Been a few years since i put on some ions but they were pretty bang on to my shoe size. I felt they fit tighter than the slx or imperial. I cant comment on current year size though.


----------



## Mike256 (Oct 13, 2013)

mondo is your foot length in cm. Heel against a wall, mark the longest toe and measure. Boot manufactures list mondo size conversion but it doesn’t mean it’s a correct fit. Nothing replaces trying on the boots. Buy a couple of sizes from a store that does free returns and return the ones that dont fit.


----------



## Luffe (Apr 5, 2021)

I guess you are right, just try them on.


----------



## scsurf (Feb 21, 2019)

They don’t last nearly as long as they used to… faster break in but like 1/3 the life in my experience. Personally feel like other boots have passed it by but if it fits your foot well it’s still a quality boot.


----------



## Luffe (Apr 5, 2021)

I don’t really ride that much. ~10 times a year, so I guess they will last me some years either way. But I want to size them right, so they dont blow up size wise at day 10.


----------



## Mike256 (Oct 13, 2013)

scsurf said:


> They don’t last nearly as long as they used to… faster break in but like 1/3 the life in my experience. Personally feel like other boots have passed it by but if it fits your foot well it’s still a quality boot.

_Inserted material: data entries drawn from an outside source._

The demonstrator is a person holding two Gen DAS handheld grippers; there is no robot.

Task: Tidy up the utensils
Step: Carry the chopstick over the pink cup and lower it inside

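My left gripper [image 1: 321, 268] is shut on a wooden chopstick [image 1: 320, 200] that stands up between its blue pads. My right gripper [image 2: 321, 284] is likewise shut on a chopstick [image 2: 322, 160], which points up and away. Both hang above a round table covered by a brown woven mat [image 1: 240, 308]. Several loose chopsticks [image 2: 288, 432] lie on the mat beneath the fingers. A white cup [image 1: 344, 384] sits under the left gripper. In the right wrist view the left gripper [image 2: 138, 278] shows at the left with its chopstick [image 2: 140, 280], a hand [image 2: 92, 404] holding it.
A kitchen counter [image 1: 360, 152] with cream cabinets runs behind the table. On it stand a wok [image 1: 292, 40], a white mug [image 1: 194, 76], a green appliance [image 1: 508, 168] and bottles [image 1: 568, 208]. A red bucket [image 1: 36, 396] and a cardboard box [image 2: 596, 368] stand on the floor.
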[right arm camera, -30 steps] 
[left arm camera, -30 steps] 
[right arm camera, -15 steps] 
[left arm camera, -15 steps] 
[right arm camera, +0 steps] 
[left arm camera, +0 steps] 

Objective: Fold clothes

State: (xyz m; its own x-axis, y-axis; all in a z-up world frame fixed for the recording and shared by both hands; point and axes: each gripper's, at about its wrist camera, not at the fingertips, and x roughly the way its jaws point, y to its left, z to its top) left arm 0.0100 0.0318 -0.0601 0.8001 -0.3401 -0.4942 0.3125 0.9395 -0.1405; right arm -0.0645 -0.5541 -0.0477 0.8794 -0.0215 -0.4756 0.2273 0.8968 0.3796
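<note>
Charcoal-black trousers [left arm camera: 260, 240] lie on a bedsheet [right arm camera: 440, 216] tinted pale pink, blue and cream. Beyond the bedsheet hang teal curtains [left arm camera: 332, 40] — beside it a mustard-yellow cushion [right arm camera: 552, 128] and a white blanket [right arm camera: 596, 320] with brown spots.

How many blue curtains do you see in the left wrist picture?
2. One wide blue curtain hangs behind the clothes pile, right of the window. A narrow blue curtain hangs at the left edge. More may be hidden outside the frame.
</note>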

This is so true. It’s bad how burton boot quality has gone so far downhill. Slx boots were high quality a decade ago. My current pair are soft as after about 30 days and you can feel the cheapness. Fit great but gees, for the price they ask. This is pretty much all burton products these days though, quality is tanking hard


----------



## Luffe (Apr 5, 2021)

If they break down and get soft after just 30 days, I guess I should just return them.

Edit: which brands are know to last longer?


----------



## Craig64 (Jul 16, 2015)

Mike256 said:


> Been a few years since i put on some ions but they were pretty bang on to my shoe size. I felt they fit tighter than the slx or imperial. I cant comment on current year size though.


Agree, I found the Ion just a smidge tighter than the SLX around the toe box in the same size. They have close to similar liners (Life to Life+) and I feel they will pack out but the Ion is a stiffer boot than the SLX.


----------



## robotfood99 (Mar 19, 2016)

True to mondo for me. 

Ion's shell is solid and will far outlast the liners. With Lifeliners I think they aimed for day 1 comfort and sacrificed longevity in the process when switching. They can be heated after packing out to regain some of the original volume though.


----------



## Luffe (Apr 5, 2021)

Trying on the IONs 280 mondo now. My big toes are touching on both feet while the boots are tightened down and I’m standing with legs bent, but nothing bad yet. But the toes are toching more than slightly, which is what the guides online says they should. Other than that, no significant pressure points, yet.

Hard to get perfect mondo meassurements, but I get between 280-283 depending on how hard I push my feet into the wall etc. I thought I ordered size 280 and 285, but turns out I got 280 and 290 sent from the shop. Any tips on what I should do/consider?


----------



## Luffe (Apr 5, 2021)




----------



## robotfood99 (Mar 19, 2016)

Luffe said:


> Trying on the IONs 280 mondo now. My big toes are touching on both feet while the boots are tightened down and I’m standing with legs bent, but nothing bad yet. But the toes are toching more than slightly, which is what the guides online says they should. Other than that, no significant pressure points, yet.
> 
> Hard to get perfect mondo meassurements, but I get between 280-283 depending on how hard I push my feet into the wall etc. I thought I ordered size 280 and 285, but turns out I got 280 and 290 sent from the shop. Any tips on what I should do/consider?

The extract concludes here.